The relationship between baseline total cholesterol, low-density lipoprotein (LDL), high-density lipoprotein (HDL) and cardiovascular outcomes is well established, but their trajectories over time in elderly Asian patients with atrial fibrillation (AF) remain unexplored.
Using the Taipei Medical University Clinical Research Database from 2013 to 2020, we identified 823 AF patients aged above 75 with at least three annual lipid profile measurements. We used an accelerated failure time (AFT) model to examine the association of trajectories with the primary outcome of composite cardiovascular events (stroke, TIA, myocardial infarction, heart failure hospitalization and cardiovascular death).

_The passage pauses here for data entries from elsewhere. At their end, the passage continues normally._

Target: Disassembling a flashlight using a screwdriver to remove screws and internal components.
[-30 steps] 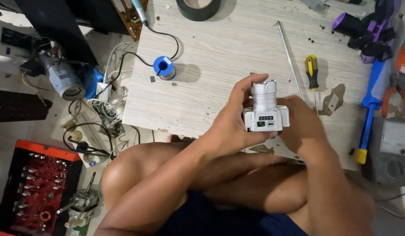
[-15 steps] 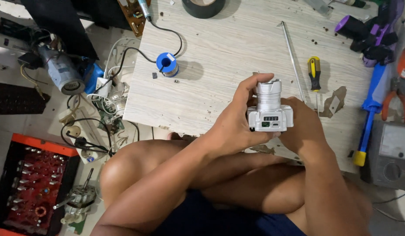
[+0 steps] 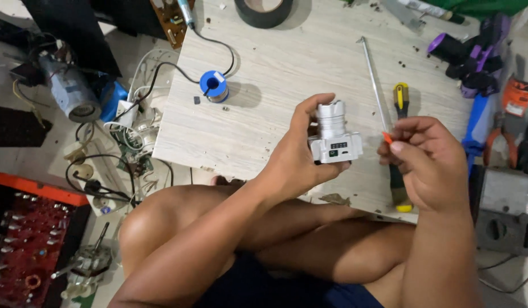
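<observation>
Far left of frame: one red tray [image 3: 24, 239] of small parts is sitting on the floor, with one grey motor [image 3: 70, 94] lying above it among loose white cables.
Upper middle: one blue solder spool [image 3: 212, 85] and one roll of black tape [image 3: 264, 10] are resting on the pale wooden board [image 3: 275, 125] you are working over.
Centre: your left hand [image 3: 295, 162] is clamping the small silver headlamp [image 3: 334, 137] between thumb and curled fingers, holding it above the board's near edge with its lens barrel pointing away from you.
Right of centre: your right hand [image 3: 429, 157] is pinching a small orange-tipped tool [image 3: 386, 137], fingers closed on it, just beside the lamp but not touching it.
Right side: one long thin metal rod [image 3: 375, 82] and one yellow-and-black screwdriver [image 3: 399, 148] are lying on the board.
Progress: you are looking early in the job; the lamp's housing is appearing whole and closed, and no removed parts are showing.
</observation>
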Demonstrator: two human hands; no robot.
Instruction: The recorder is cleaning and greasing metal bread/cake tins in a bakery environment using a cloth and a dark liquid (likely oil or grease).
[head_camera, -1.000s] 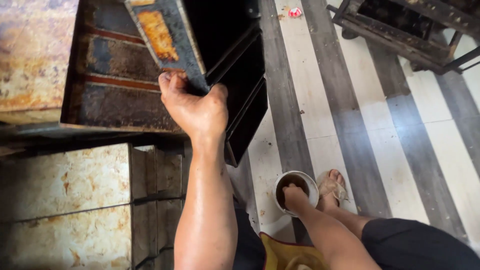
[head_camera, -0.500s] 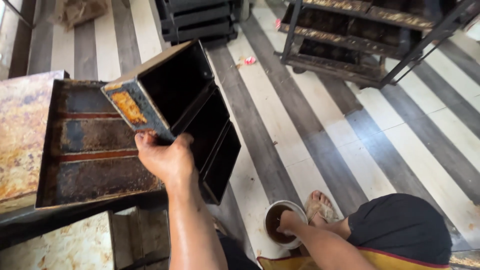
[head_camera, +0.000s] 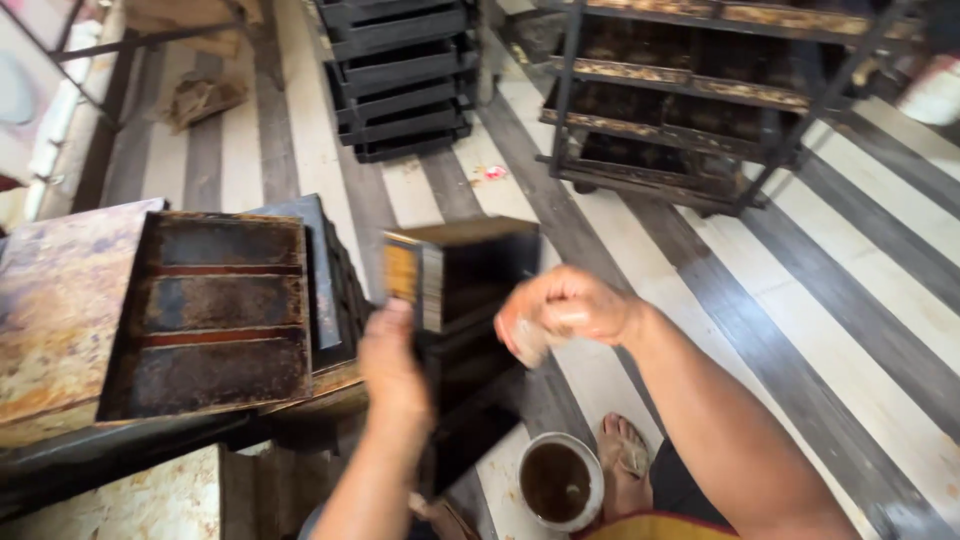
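Note:
My left hand (head_camera: 392, 360) grips the near end of a dark metal loaf-tin set (head_camera: 470, 300), held tilted on its side above the floor. My right hand (head_camera: 560, 312) is closed around a small pale wad, maybe a cloth, at the tin's open side. Below my hands a white bowl of dark liquid (head_camera: 560, 482) stands on the floor beside my sandalled foot (head_camera: 625, 455).
Another rusty tin set (head_camera: 215, 310) lies upside down on a worn metal table (head_camera: 60, 300) at left. Stacked black tins (head_camera: 400, 70) stand on the striped floor behind. A metal rack of trays (head_camera: 700, 110) fills the upper right.
The tin has swung off the table toward the middle. My right hand came up from the bowl to the tin's open side. The view pulled back.

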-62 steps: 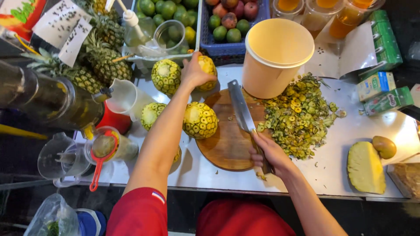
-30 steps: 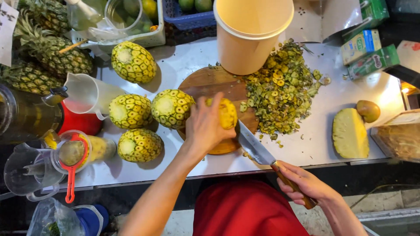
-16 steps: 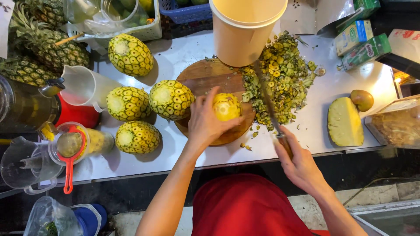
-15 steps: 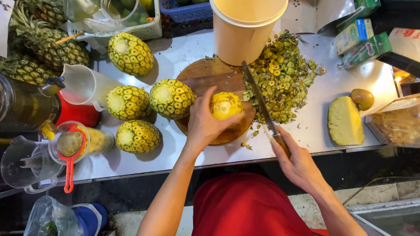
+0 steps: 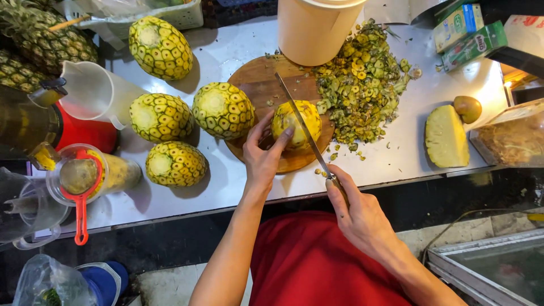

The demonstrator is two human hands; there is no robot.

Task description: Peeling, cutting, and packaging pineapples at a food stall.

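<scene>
My left hand [image 5: 262,153] grips a partly peeled yellow pineapple [image 5: 296,122] standing on a round wooden cutting board [image 5: 258,85]. My right hand [image 5: 354,207] holds a long knife [image 5: 303,127] by its handle, and the blade lies against the pineapple's right side. A trimmed pineapple [image 5: 222,110] sits on the board's left edge. Three more trimmed pineapples [image 5: 160,46] [image 5: 161,117] [image 5: 175,164] rest on the metal counter [image 5: 209,187] to the left.
A heap of peel scraps [image 5: 360,93] lies right of the board, behind it a cream bucket [image 5: 314,28]. A peeled pineapple half [image 5: 446,136] and a brown fruit [image 5: 467,107] lie at the right. Jugs, a red blender base [image 5: 85,130] and whole pineapples [image 5: 39,39] crowd the left.
The knife blade has come in from the scrap pile and now rests against the pineapple. My left hand still grips the fruit on the board.
</scene>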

During follow-up, 308 patients developed events (61.33 per 100 person-years). Three total cholesterol trajectory groups were identified: low (group 1), decreasing (group 2), and middle (group 3). Compared with group 1, individuals in group 3 exhibited a significantly longer event-free survival, with a mean increase of 2.74 years (95% confidence interval [CI]: 1.05–7.12; p = 0.0394).
For LDL trajectories, group 3 was associated with a mean increase of 2.35 years (95% CI: 1.11–4.98; p = 0.0252) in survival time from the primary outcome compared to group 1. Regarding HDL, participants in group 3—characterized by persistently higher HDL levels—had a 2.12-year longer survival time (95% CI: 1.01–4.43; p = 0.0456) compared to those in group 1. Triglyceride trajectories showed no significant association with the primary outcome.
In this hospital-based cohort study, total cholesterol, LDL, and HDL trajectories are associated with composite cardiovascular outcomes in elderly Asian AF patients.